We have shown that when hiPSCs were reprogrammed from cardiac fibroblasts (hCFiPSCs), dermal fibroblasts (hDFiPSCs), or umbilical cord blood mononuclear cells (hUCBiPSCs) and then differentiated into sheets of CMs, spontaneous beating was observed in 90% of all hCFiPSC-CM batches tested, but fell to as low as 20%-30% of hDFiPSCs-CM and hUCBiPSCs-CMs (Zhang et al., 2015). Notably, the fibroblasts used for hCFiPSCs generation were obtained from the atrium, and more than 200 genes are differentially expressed between atrial and ventricular fibroblasts (Burstein et al., 2008). Thus, we investigated whether the transcriptional differences between atrial and ventricular fibroblasts may be accompanied by variations in the differentiation potential of hiPSCs reprogrammed from the two fibroblast subtypes.
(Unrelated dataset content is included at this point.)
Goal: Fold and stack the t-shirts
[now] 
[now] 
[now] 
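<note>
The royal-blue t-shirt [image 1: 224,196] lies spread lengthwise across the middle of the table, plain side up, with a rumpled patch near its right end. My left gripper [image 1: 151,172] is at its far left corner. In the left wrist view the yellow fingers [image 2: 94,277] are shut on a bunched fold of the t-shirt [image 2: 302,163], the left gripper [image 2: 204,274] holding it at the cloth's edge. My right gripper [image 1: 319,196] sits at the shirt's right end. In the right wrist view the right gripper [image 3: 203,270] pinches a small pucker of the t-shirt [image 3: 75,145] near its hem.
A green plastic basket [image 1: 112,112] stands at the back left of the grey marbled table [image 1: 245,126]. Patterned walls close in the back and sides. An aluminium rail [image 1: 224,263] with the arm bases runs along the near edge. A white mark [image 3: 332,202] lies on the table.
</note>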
The results from our studies indicate that AiPSC-CM and ViPSC-CM can be differentiated into CMs with equal efficiency. Although field potential durations were significantly longer for ViPSC-CM than AiPSC-CM, measurements of action-potential duration, spike amplitude, conduction velocity, and calcium handling were essentially indistinguishable. Thus, the CM differentiation potential of AiPSC and ViPSC appears not significantly different.

In this work, our generated iPSC-CM derived from cardiac fibroblast showed higher conduction velocity than previously reported iPSC-CM derived from the skin and peripheral blood tissues. However, comparing iPSCs derived from ventricular fibroblasts and atrial fibroblasts from the same donor showed no significant electrophysiological difference between iPSCs derived from ventricular fibroblasts and atrial fibroblasts, except in field potential duration. Also, we evaluated the gene expression of representative markers during cardiomyocyte differentiation and measured the purity of cardiomyocytes; the results demonstrated no significant difference.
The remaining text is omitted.